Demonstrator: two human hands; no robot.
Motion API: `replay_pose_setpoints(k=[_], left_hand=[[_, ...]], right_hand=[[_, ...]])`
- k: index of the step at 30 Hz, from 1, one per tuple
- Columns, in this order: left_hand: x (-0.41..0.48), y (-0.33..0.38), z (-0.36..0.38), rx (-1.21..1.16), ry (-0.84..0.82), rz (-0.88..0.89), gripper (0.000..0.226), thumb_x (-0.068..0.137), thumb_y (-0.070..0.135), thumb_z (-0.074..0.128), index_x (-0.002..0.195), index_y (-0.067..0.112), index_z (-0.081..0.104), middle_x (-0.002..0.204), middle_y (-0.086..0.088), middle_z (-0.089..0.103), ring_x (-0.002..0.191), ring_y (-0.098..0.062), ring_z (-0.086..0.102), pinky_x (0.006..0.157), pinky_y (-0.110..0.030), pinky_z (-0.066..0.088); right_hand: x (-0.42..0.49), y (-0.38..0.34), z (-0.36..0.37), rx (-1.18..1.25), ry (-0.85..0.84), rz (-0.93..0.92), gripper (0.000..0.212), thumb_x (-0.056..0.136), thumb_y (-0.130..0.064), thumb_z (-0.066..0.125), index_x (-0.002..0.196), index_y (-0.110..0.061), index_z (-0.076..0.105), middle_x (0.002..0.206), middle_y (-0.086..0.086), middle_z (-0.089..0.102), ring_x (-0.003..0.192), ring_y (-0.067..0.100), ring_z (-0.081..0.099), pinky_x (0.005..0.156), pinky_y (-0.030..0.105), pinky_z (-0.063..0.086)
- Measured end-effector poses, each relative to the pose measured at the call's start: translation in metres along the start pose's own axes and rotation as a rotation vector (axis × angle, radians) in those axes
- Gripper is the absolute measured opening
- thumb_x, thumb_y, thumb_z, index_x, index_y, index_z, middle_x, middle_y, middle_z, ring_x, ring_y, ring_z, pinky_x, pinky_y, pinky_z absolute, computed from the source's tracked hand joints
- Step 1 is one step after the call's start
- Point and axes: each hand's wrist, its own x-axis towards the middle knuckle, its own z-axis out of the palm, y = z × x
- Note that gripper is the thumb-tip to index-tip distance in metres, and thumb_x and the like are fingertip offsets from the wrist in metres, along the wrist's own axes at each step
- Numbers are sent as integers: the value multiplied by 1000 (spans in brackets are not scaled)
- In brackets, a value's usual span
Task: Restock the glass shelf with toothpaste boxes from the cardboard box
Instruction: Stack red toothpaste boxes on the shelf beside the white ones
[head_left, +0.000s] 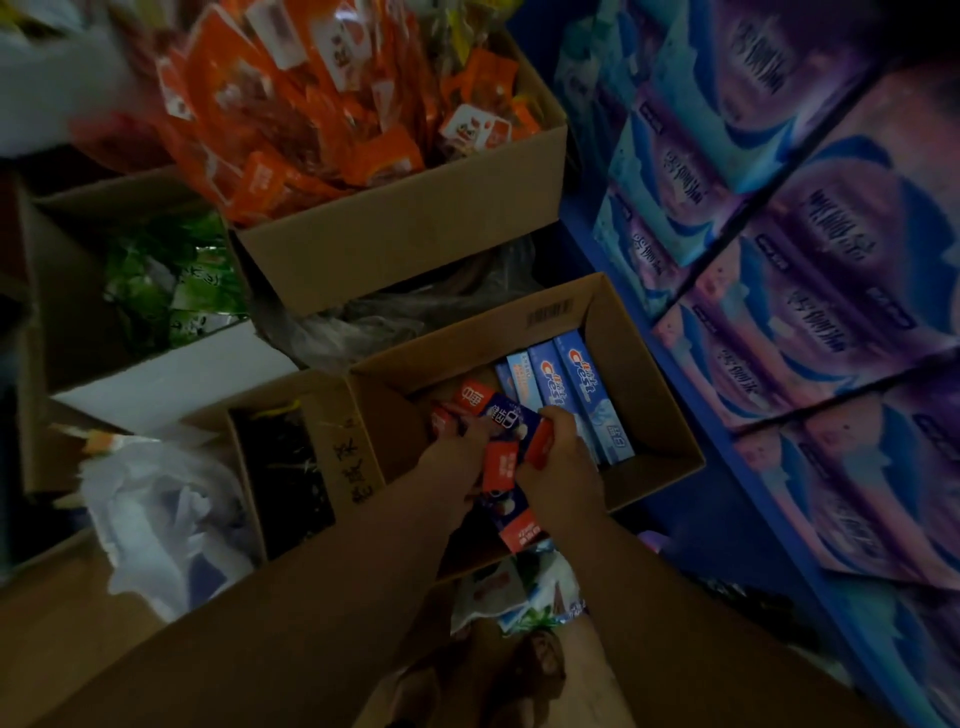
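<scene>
Right fingers: the right hand (558, 462) is curled closed over the upper end of a red-and-navy toothpaste box (511, 421), thumb side toward the middle of the carton.
Left fingers: the left hand (460, 457) is bent round the other side of the same bundle of red boxes; how tightly they press is hidden by the boxes themselves, but they look closed on it.
What is held: several red-and-navy boxes seem gripped together between the two hands, one lower box (511, 512) sticking out toward the wrists. The exact count cannot be told.
Where the stock lies: inside the open cardboard box (660, 395) on the floor, with blue Crest boxes (576, 395) lying flat side by side against its right wall, untouched.
How it will handle: likely light, stiff paperboard with smooth printed faces. A squeezed stack could slide apart or fan out, and corners may dent under a hard pinch.
Where to hold: judged best across the long narrow sides, near mid-length, with both palms square to the stack so the boxes stay aligned.
Around the carton: a box of orange snack packets (332, 104) sits farther off, and purple wrapped packs (810, 291) fill the blue rack to the right.
Glass shelf: not visible from here.
</scene>
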Motion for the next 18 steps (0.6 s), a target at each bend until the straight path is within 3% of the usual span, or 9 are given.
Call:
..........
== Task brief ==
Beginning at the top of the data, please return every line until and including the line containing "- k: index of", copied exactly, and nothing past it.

== Exercise result ==
Demonstrator: two human hands; no robot.
Motion API: `replay_pose_setpoints(k=[_], left_hand=[[_, ...]], right_hand=[[_, ...]])`
- k: index of the step at 30 Hz, from 1, one per tuple

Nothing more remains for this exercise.